#### About this exercise
Give the count of lines in the data that include the string "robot", with no added remarks.

[Data items]

::::::::

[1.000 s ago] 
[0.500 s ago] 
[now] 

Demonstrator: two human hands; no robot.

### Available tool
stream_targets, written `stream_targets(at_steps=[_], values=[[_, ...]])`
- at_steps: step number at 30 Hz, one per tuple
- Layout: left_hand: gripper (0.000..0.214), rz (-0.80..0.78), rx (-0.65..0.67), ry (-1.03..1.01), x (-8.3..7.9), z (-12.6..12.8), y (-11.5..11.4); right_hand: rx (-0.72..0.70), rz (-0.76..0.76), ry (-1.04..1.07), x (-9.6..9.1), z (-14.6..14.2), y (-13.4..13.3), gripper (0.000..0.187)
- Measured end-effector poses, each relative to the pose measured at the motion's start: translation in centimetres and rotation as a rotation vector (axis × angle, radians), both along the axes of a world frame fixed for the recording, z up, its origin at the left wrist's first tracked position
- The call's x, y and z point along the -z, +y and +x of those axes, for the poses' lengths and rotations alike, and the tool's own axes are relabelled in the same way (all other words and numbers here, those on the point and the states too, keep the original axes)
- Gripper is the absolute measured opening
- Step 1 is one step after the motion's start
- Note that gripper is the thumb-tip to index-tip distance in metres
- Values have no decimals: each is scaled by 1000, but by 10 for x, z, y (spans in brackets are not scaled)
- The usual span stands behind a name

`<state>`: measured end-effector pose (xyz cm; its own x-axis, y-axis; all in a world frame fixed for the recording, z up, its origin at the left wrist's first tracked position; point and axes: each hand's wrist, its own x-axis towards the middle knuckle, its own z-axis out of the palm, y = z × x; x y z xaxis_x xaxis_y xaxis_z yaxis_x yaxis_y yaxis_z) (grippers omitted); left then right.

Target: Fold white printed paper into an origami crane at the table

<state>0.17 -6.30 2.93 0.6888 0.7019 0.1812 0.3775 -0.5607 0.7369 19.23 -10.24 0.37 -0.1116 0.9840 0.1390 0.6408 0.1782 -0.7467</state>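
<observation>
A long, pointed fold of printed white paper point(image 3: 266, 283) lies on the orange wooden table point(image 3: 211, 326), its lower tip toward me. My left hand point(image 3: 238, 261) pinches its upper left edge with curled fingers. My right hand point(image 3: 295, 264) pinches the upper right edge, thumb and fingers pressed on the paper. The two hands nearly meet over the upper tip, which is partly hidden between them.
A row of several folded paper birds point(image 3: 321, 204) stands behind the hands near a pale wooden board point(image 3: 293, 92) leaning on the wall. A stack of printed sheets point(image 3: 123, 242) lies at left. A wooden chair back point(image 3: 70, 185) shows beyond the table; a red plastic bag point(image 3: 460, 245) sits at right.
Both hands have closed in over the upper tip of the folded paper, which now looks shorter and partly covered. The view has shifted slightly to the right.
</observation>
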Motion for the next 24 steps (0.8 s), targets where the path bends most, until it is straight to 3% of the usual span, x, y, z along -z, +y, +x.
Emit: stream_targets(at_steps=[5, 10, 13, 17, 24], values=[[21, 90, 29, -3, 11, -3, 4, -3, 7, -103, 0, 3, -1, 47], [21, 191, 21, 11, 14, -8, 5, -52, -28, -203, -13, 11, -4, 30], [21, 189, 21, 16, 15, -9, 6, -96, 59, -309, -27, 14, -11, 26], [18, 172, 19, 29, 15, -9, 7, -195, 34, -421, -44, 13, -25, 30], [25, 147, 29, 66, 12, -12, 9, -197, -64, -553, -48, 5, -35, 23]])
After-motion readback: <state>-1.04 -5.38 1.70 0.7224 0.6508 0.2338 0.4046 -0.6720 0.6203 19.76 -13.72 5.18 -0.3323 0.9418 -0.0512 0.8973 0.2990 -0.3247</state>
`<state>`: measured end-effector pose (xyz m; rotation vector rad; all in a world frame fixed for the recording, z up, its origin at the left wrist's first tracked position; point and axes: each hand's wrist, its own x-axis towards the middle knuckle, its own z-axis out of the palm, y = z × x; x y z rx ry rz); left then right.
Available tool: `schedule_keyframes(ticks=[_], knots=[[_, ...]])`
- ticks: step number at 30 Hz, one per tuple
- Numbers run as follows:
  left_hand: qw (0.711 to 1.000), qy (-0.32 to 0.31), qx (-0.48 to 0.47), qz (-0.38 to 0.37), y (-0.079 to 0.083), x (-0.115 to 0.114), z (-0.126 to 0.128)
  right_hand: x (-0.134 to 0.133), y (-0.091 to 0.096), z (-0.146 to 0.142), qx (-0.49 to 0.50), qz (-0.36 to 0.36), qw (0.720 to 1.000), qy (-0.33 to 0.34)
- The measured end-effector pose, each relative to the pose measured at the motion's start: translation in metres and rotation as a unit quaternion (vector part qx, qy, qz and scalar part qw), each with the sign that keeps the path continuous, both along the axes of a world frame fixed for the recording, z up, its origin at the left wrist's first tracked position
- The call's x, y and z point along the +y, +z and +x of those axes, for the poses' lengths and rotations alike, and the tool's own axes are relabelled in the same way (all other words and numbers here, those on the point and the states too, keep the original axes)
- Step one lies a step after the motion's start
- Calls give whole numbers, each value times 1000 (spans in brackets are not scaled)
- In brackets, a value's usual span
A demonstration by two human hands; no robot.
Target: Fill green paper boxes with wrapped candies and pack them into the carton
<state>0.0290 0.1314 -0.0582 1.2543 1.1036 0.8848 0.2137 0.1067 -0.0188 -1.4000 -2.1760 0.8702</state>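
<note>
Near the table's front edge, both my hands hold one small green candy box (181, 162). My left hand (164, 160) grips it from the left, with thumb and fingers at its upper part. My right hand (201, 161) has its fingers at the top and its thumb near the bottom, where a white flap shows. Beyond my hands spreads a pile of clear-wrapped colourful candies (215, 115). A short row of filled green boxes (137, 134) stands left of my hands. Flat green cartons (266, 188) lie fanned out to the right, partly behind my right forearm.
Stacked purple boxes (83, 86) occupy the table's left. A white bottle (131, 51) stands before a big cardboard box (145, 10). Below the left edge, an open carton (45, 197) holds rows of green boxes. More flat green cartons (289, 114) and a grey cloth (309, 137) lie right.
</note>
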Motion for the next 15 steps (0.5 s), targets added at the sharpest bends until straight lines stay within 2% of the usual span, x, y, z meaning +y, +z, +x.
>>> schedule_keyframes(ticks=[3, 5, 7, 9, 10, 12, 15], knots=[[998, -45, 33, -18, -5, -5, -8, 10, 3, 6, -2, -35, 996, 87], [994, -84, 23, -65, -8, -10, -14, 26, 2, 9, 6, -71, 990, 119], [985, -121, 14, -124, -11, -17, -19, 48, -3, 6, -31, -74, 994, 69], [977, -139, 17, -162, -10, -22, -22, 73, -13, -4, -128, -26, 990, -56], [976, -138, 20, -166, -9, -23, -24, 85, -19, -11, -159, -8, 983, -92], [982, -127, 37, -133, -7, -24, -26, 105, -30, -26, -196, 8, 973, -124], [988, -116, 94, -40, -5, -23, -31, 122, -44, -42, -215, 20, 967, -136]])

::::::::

#### Solution for this exercise
2